EXERCISE BRIEF:
Could you write out each entry exactly as it reads?

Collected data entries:
+--
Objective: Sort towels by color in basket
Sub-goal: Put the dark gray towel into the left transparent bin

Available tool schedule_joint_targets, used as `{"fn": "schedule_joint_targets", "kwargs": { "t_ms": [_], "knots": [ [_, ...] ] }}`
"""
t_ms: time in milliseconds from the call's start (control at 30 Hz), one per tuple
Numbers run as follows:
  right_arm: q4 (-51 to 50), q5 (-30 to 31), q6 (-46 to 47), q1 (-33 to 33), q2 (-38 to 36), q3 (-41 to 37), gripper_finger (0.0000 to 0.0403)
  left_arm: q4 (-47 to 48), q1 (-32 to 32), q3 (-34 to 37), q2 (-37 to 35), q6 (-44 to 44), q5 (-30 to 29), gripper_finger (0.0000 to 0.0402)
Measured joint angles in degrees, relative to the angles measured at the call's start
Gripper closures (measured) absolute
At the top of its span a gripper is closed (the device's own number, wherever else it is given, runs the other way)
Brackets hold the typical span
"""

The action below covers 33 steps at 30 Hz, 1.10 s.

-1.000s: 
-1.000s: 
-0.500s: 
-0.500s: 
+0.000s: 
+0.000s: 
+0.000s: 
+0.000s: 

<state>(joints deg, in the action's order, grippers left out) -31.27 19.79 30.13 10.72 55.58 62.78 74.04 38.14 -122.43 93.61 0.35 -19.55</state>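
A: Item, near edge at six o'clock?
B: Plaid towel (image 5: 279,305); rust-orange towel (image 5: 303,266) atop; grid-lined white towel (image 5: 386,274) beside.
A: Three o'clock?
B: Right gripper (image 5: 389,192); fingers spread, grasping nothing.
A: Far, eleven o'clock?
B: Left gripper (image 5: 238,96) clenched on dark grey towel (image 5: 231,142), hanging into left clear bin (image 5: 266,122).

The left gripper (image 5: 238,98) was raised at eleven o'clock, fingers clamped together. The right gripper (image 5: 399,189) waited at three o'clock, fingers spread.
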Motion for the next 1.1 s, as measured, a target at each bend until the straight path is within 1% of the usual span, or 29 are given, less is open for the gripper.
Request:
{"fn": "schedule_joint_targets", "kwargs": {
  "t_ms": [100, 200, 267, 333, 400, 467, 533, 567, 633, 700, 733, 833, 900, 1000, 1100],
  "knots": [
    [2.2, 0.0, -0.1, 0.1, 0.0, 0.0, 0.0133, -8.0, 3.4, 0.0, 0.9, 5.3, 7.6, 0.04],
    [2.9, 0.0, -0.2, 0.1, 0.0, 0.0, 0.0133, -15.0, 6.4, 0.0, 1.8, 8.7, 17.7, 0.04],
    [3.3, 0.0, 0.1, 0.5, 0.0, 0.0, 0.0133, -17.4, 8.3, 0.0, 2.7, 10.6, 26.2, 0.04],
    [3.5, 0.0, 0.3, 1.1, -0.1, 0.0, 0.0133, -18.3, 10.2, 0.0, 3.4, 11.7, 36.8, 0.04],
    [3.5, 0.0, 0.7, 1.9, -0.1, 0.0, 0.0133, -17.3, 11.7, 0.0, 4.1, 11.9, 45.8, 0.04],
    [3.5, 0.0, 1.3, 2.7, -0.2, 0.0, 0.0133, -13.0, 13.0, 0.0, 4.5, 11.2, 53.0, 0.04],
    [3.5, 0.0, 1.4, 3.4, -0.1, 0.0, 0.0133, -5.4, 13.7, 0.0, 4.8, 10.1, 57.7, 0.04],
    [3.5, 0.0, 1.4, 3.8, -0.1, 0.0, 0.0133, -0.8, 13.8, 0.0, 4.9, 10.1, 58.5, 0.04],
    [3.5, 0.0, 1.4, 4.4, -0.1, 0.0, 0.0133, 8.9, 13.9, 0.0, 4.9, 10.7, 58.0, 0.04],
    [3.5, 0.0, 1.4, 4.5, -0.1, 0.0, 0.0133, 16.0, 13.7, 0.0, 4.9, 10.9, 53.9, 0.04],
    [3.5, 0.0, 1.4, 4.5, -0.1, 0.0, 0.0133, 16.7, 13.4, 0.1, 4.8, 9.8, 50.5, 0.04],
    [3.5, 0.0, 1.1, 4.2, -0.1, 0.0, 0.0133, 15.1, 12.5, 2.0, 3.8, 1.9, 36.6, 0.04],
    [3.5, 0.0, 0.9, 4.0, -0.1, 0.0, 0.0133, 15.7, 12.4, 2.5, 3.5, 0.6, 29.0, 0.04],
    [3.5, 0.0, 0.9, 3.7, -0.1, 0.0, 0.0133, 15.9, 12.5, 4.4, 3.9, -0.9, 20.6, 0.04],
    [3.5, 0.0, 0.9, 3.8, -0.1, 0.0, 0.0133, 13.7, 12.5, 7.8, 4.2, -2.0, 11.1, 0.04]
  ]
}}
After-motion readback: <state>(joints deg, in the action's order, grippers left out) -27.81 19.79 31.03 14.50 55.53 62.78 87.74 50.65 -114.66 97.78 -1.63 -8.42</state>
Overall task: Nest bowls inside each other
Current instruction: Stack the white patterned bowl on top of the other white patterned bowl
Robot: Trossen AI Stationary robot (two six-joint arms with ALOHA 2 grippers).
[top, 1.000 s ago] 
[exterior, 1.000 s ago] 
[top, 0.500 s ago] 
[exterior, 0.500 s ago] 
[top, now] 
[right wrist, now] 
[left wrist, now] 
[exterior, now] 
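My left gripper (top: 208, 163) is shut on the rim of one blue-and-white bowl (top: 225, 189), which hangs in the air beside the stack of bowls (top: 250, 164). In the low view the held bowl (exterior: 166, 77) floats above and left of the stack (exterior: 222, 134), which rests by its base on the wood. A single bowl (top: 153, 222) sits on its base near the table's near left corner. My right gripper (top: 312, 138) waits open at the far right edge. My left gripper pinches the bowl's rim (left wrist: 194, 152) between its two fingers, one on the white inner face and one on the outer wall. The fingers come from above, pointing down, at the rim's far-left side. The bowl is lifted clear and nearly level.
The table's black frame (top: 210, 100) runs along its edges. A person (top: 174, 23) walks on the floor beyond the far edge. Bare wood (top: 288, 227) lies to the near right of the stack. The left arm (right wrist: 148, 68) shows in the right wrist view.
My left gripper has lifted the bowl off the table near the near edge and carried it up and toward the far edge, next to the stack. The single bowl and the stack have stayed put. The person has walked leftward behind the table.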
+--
EXPECTED ANSWER:
Objective: Sort towels by color in basket
Sub-goal: Put the dark gray towel into the left transparent bin

Available tool schedule_joint_targets, used as `{"fn": "schedule_joint_targets", "kwargs": { "t_ms": [_], "knots": [ [_, ...] ] }}`
"""
t_ms: time in milliseconds from the call's start (control at 30 Hz), one per tuple
Numbers run as follows:
  right_arm: q4 (-51 to 50), q5 (-30 to 31), q6 (-46 to 47), q1 (-33 to 33), q2 (-38 to 36), q3 (-41 to 37), gripper_finger (0.0000 to 0.0403)
  left_arm: q4 (-47 to 48), q1 (-32 to 32), q3 (-34 to 37), q2 (-37 to 35), q6 (-44 to 44), q5 (-30 to 29), gripper_finger (0.0000 to 0.0402)
Measured joint angles in degrees, relative to the angles measured at the call's start
Gripper closures (measured) absolute
At the top of its span a gripper is closed (the device's own number, wherever else it is given, runs the other way)
Brackets hold the typical span
"""

The action below covers 33 steps at 30 Hz, 1.10 s.

-1.000s: 
-1.000s: 
-0.500s: 
-0.500s: 
+0.000s: 
+0.000s: 
+0.000s: 
+0.000s: 

<state>(joints deg, in the action's order, grippers left out) -31.27 19.79 30.13 10.72 55.58 62.78 74.04 38.14 -122.43 93.61 0.35 -19.55</state>
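A: Item, near edge at six o'clock?
B: Plaid towel (image 5: 279,305); rust-orange towel (image 5: 303,266) atop; grid-lined white towel (image 5: 386,274) beside.
A: Three o'clock?
B: Right gripper (image 5: 389,192); fingers spread, grasping nothing.
A: Far, eleven o'clock?
B: Left gripper (image 5: 238,96) clenched on dark grey towel (image 5: 231,142), hanging into left clear bin (image 5: 266,122).

The left gripper (image 5: 238,98) was raised at eleven o'clock, fingers clamped together. The right gripper (image 5: 399,189) waited at three o'clock, fingers spread.
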Motion for the next 1.1 s, as measured, a target at each bend until the straight path is within 1% of the usual span, or 29 are given, less is open for the gripper.
Request:
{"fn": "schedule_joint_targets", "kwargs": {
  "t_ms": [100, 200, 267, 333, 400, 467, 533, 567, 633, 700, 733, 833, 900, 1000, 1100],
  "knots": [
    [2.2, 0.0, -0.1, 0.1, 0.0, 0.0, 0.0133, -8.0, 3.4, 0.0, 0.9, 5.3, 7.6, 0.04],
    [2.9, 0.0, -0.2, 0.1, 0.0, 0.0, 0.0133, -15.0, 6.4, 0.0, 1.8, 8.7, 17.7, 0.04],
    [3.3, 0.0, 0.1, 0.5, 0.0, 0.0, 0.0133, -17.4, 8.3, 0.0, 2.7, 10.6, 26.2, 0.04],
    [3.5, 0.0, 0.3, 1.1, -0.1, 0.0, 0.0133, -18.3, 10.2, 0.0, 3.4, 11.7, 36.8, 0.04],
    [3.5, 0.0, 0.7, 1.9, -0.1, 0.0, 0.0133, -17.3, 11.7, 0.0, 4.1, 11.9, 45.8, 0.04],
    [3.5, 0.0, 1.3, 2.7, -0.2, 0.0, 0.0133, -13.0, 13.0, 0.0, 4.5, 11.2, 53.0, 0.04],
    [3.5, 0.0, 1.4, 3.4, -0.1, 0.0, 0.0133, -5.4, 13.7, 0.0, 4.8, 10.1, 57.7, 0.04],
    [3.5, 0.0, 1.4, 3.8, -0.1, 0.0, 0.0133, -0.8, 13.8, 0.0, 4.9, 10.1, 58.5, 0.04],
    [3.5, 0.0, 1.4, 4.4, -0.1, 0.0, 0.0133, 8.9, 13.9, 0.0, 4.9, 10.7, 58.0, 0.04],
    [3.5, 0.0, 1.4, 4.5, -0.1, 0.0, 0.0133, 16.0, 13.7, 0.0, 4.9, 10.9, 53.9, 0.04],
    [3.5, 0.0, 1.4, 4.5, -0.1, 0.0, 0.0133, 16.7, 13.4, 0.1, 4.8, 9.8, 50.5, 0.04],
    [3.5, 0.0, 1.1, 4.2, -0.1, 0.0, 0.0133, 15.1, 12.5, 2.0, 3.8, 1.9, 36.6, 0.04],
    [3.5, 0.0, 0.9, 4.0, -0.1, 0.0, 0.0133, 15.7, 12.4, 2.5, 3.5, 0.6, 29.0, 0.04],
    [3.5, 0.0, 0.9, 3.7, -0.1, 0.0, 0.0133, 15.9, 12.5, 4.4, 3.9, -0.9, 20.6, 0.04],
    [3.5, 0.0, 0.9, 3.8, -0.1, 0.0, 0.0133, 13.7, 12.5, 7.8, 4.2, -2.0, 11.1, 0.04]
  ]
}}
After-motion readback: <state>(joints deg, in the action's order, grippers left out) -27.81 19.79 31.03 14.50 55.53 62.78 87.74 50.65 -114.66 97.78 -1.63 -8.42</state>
Overall task: Nest bowls inside each other
Current instruction: Stack the white patterned bowl on top of the other white patterned bowl
Robot: Trossen AI Stationary robot (two six-joint arms with ALOHA 2 grippers).
[top, 1.000 s ago] 
[exterior, 1.000 s ago] 
[top, 0.500 s ago] 
[exterior, 0.500 s ago] 
[top, now] 
[right wrist, now] 
[left wrist, now] 
[exterior, now] 
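My left gripper (top: 208, 163) is shut on the rim of one blue-and-white bowl (top: 225, 189), which hangs in the air beside the stack of bowls (top: 250, 164). In the low view the held bowl (exterior: 166, 77) floats above and left of the stack (exterior: 222, 134), which rests by its base on the wood. A single bowl (top: 153, 222) sits on its base near the table's near left corner. My right gripper (top: 312, 138) waits open at the far right edge. My left gripper pinches the bowl's rim (left wrist: 194, 152) between its two fingers, one on the white inner face and one on the outer wall. The fingers come from above, pointing down, at the rim's far-left side. The bowl is lifted clear and nearly level.
The table's black frame (top: 210, 100) runs along its edges. A person (top: 174, 23) walks on the floor beyond the far edge. Bare wood (top: 288, 227) lies to the near right of the stack. The left arm (right wrist: 148, 68) shows in the right wrist view.
My left gripper has lifted the bowl off the table near the near edge and carried it up and toward the far edge, next to the stack. The single bowl and the stack have stayed put. The person has walked leftward behind the table.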

The answer is complete.